宇佐美貴史の心に刻まれる恩人ペーター・ヘアマンの言葉
恩師の言葉を胸に、宇佐美は突き抜けられるか? 写真:徳原隆元/(C)Takamoto TOKUHARA
バイエルンに初挑戦したときのコーチ。ストレートな物言いが、宇佐美には新鮮だった。
2017―18シーズン前半戦の宇佐美貴史は、ブンデスリーガ2部首位を行くフォルテュナ・デュッセルドルフで12試合・2ゴールの結果を残した。加入1年目でレギュラーポジションを取り切れずにいるものの、少しずつ出場機会を増やしている。
試合ではセットプレーのキッカーを任されるなど、高い技術とキックの精度がフリートヘルム・フンケル監督から評価されている。後半戦は、チームの来季1部昇格に向けて、主力を突き上げ、レギュラーの座を奪い取るような仕事が期待される。
宇佐美にとってデュッセルドルフで訪れたひとつの転機が、ドュッセルドルフのペーター・ヘアマン前コーチのバイエルン・ミュンヘンへの「移籍」だった。リーグ6連覇を目指すドイツ王者が10月、チームのてこ入れを図るためユップ・ハインケス新監督を招聘。その名将の元同僚でもあったヘアマン氏がコーチとしてヘッドハントされた。
宇佐美がデュッセルドルフ移籍を決めたひとつの理由が、ヘアマンの存在だった。
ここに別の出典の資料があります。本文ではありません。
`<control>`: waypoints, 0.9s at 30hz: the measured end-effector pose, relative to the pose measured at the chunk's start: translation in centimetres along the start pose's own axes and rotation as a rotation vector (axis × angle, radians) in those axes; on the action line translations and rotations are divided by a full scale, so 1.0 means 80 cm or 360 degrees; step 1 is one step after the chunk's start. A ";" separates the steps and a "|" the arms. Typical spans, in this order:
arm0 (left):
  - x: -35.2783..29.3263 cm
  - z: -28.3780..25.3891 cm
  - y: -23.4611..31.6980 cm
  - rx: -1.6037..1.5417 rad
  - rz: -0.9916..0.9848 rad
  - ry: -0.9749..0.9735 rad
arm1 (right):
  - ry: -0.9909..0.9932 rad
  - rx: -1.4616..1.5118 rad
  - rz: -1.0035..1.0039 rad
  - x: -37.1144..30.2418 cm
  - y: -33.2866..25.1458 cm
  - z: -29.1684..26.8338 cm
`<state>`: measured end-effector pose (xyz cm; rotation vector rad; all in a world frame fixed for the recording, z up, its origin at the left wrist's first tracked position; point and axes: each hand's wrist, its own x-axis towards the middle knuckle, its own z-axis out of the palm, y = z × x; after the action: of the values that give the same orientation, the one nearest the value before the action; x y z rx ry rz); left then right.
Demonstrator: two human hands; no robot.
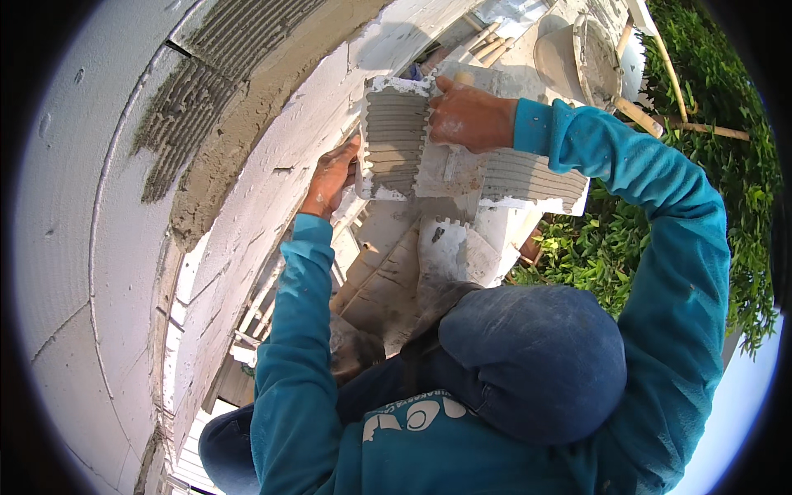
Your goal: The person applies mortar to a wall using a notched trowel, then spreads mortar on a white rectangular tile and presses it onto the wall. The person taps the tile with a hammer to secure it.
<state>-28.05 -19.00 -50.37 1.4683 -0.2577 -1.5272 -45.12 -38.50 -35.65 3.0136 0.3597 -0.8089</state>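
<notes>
A white lightweight block [569,204] lies across in front of me, its face coated with grey mortar [392,136] combed into ridges. Against the block's left end is my left hand [332,177], closed on its edge with the fingertips partly hidden. My right hand [472,118] is wrapped round the handle of a notched trowel [450,175]. The trowel's mortar-smeared metal plate, with toothed edges, rests over the middle of the block, between the ridged areas.
A block wall [74,206] with a mortar bed [223,132] runs along my left. At the upper right stands a round mortar tub [598,62] near wooden poles [639,115]. Green foliage [709,91] fills the right. Bamboo poles [491,49] lie at the top.
</notes>
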 end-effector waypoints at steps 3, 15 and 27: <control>-0.005 0.002 0.005 0.0012 0.0005 -0.0107 | -0.0077 0.0024 0.0126 -0.058 -0.003 0.029; 0.018 -0.010 -0.013 -0.0087 0.0000 -0.0056 | -0.0335 0.0315 0.0593 -0.267 -0.021 0.185; 0.026 -0.014 -0.014 -0.0191 -0.0090 -0.0012 | 0.0158 0.0856 0.1787 -0.431 -0.119 0.271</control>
<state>-27.21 -19.42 -52.83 1.3855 -0.1274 -1.5664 -86.91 -38.09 -36.84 2.8801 -1.6118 -0.6534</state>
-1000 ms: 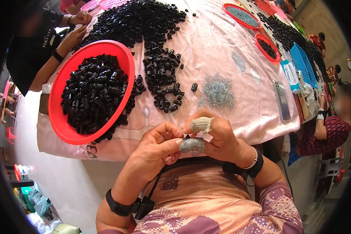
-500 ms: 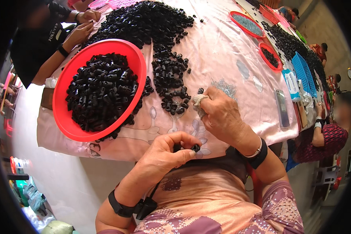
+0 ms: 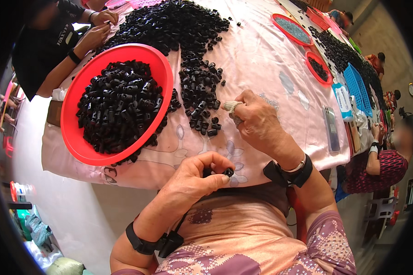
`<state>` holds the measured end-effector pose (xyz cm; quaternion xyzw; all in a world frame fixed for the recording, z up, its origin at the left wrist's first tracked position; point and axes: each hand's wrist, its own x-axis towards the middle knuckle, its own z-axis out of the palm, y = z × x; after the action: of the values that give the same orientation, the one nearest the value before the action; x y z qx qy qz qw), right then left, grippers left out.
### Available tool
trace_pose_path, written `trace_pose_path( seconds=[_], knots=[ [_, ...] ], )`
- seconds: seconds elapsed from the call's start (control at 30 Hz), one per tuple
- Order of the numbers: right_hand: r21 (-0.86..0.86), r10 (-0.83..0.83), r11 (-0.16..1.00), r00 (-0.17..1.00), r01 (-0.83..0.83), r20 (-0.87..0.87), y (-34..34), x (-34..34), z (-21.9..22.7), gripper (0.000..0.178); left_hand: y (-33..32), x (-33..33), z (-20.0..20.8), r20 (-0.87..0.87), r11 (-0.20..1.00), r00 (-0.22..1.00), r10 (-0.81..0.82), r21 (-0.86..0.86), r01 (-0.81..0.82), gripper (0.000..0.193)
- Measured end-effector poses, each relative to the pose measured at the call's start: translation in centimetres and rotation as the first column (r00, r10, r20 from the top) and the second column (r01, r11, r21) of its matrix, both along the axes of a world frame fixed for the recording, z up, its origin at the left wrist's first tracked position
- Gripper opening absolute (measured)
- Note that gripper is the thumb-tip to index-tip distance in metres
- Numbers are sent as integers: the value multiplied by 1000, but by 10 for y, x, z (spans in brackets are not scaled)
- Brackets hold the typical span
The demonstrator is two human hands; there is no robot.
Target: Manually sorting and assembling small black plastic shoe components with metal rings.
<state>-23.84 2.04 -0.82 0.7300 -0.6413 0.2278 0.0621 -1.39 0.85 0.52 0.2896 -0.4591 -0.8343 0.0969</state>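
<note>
Near the table's front edge, my left hand (image 3: 195,176) is closed round small black plastic fittings (image 3: 227,172), one poking out between thumb and forefinger. My right hand (image 3: 260,121) is a little further off on the right, its fingers curled in, with a whitish wrap (image 3: 231,106) on one finger. Whatever its fingertips hold, if anything, is hidden. Just beyond its knuckles shows a small heap of shiny silvery bits (image 3: 271,101), partly covered by the hand. To the left of the right hand, a strip of loose black fittings (image 3: 199,91) runs down from the large pile.
A big red basin (image 3: 163,107) heaped with black fittings stands at the left. Further right lie two red trays (image 3: 293,42), a blue basket (image 3: 353,82), a wet-wipe pack (image 3: 342,101) and a phone (image 3: 331,128). Co-workers sit at the far left and right.
The black fitting beside my right hand's wrapped finger no longer shows there. Pieces at the strip's near end lie differently. My right hand has shifted slightly; the left stays nearly still.
</note>
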Motion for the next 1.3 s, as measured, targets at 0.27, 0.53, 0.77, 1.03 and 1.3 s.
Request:
trace_pose_path(
  seconds=[0.27,0.53,0.77,1.03,1.3],
  knots=[
    [68,73,995,993,-67,-89,-1,7,2,24,1,0,1,-2,1000,1000,0,-13,0,24],
    [135,71,989,995,-62,-67,27,8,3,18,-2,2,1,-43,999,998,51,-2,-51,21],
    [69,78,995,997,-76,-28,22,10,2,9,-1,1,-3,-40,997,997,73,-24,-74,20],
    [85,67,995,993,-59,-97,30,22,-4,12,-5,3,-6,-55,994,992,109,-21,-111,14],
    [82,49,996,994,-41,-100,37,21,-5,13,-5,2,-8,-53,987,986,158,-32,-160,15]
  ],
)
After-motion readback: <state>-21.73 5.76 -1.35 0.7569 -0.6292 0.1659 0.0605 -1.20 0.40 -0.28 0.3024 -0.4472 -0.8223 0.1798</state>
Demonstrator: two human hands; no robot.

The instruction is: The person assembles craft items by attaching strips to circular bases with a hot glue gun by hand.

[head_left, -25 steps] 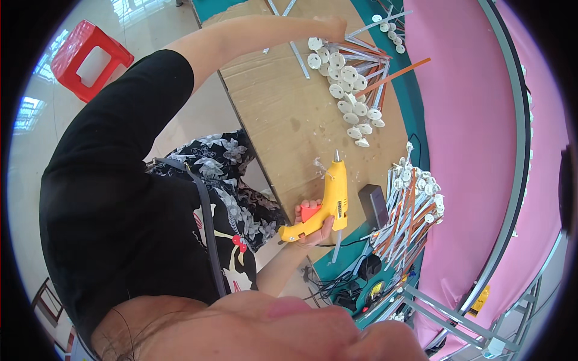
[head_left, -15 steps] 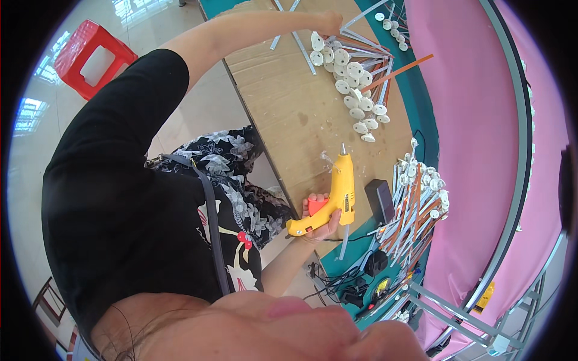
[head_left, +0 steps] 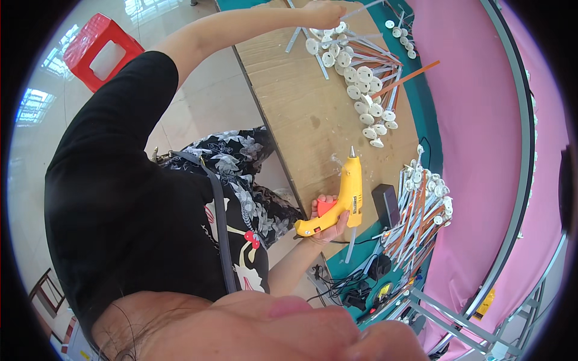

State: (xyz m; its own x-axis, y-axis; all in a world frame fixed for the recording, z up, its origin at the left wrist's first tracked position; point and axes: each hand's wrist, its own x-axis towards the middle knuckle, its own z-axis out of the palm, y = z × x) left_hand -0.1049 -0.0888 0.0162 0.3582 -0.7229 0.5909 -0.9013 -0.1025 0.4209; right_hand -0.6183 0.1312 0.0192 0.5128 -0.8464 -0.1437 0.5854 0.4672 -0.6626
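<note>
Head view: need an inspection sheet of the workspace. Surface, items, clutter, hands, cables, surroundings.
Surface: brown cardboard over a teal cover.
Job's things: yellow glue gun, pale stick protruding from its rear; disc-ended strips piled on the cardboard, more in a bundle past the gun.
Clutter: whitish wisps beside the nozzle; dark box beside the bundle.
Left hand: at a pale strip; grip unclear.
Right hand: closed around the glue gun.
Cables: black, tangled, near the teal cover's near edge.
Surroundings: red stool on the floor; pink cloth beyond the table.
</note>
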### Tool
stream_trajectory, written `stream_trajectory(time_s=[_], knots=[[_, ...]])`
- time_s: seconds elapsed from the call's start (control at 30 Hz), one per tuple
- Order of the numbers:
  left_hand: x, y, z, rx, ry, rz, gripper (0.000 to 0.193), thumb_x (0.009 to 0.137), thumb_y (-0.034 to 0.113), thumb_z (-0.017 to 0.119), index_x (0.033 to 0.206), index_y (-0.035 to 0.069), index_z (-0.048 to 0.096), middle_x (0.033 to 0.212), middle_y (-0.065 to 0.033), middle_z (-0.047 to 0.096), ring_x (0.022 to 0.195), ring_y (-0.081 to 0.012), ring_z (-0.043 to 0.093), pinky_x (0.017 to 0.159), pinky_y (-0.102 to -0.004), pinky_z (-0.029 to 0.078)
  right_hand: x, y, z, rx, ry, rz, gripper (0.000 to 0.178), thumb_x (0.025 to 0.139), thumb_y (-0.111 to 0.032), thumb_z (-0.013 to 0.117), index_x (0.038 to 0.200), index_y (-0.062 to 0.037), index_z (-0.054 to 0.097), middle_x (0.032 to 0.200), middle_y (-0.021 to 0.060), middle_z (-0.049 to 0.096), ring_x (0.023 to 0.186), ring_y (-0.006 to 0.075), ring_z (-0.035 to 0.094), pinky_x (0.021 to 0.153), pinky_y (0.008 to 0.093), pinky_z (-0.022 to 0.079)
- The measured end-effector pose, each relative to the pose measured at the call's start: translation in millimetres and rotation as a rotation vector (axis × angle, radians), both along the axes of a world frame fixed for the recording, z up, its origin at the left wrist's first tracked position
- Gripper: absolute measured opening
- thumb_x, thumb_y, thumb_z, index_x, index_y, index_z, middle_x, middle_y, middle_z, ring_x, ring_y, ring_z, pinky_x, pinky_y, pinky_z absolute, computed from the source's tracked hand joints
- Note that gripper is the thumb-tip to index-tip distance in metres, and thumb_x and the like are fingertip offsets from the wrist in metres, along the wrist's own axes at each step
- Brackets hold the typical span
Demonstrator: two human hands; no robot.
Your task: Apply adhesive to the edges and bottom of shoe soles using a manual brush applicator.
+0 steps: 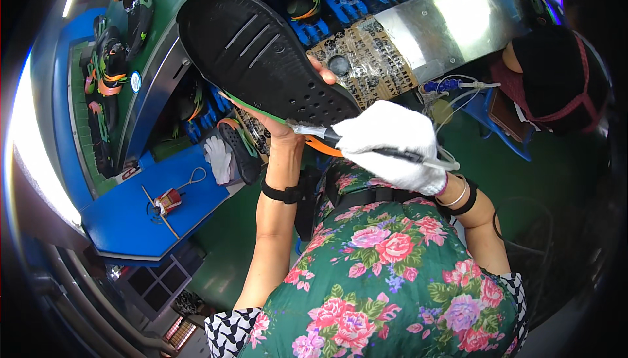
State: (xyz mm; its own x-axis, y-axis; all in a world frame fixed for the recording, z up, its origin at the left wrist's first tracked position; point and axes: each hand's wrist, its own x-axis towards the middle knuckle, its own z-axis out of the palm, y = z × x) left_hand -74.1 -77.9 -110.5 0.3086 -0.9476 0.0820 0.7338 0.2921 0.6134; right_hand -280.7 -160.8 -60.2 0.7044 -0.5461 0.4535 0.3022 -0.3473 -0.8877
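From the head view, I am watching the left hand (288, 119) holding up a black rubber shoe sole with grooves and small round holes (261, 57), tread side facing the camera. The bare fingers are wrapping around its near edge, a thumb tip showing at the right rim, so the hand is gripping the shoe firmly. A thin green and orange edge of the shoe's upper is peeking out just beneath the sole. A black wristband (282, 193) is sitting on that forearm.

The right hand (392, 145), wearing a white cotton glove, is closing around a slim black-handled brush tool (366, 145). Its tip is touching the near edge of the sole, just right of the left hand. A thin clear tube is trailing from the tool's back end toward the right.

To the left, a blue bench (140, 224) is carrying a spare white glove (219, 158), a small red and white object with a cord (169, 201), and a finished black shoe with green and orange straps (239, 152). Farther left, more such shoes (108, 64) are lying on a green conveyor belt (160, 24). At the far side, a curved shiny metal guard (458, 18) is bending over blue slatted trays. At the right, another person in a dark head covering (556, 73) is sitting.
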Motion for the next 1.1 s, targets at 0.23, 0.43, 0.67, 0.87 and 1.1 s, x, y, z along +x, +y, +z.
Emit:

2011年、ガンバ大阪からバイエルンへ移籍したドイツ初挑戦の際、チームを率いていたのがハインケスであり、若手を指導していたのがヘアマンだった。そして宇佐美は当時ヘアマンから才能を高く評価されていた。
「ヘアマンは変わったヤツで(笑)。選手たちにとって面と向かって言われたら嫌だなって思うことを平気でズバズバ言ってくる。それが敢えてなのか、あまり考えていなかったのか分からないけれど。とにかく要求に応えろと、それに応えるとポジティブな言葉をかけてくれる」
その竹を割ったような性格を、宇佐美は気に入った。「練習から最高のクオリティを出すのはもちろん、戦うところとシンプルに走る距離でも一番でなければいけない。技術の高い選手はそういうところで頑張らないと評価されない」など、確かにその通りだと思うことを言ってくれる、日本にはいないタイプの指導者だった。ただ、ガムシャラに取り組むことが、決して「正解」とも言えないこともあった。
「ドイツに来た当初は、そう言われすぎて、なかなかコンディションも上がってこなくて苦労しました。日本人選手はそう言われて、無理に上げて崩してしまうことがある。久々にそういう厳しいことを言われて、何日間かかなり戸惑いましたけれどね(笑)」
そういった出会いを含め、宇佐美には新鮮だった。そういう本音で向き合ってくれたコーチからも「ベンチにくすぶっているような選手じゃないだろ」と背中を押され、デュッセルドルフ行きを決断した。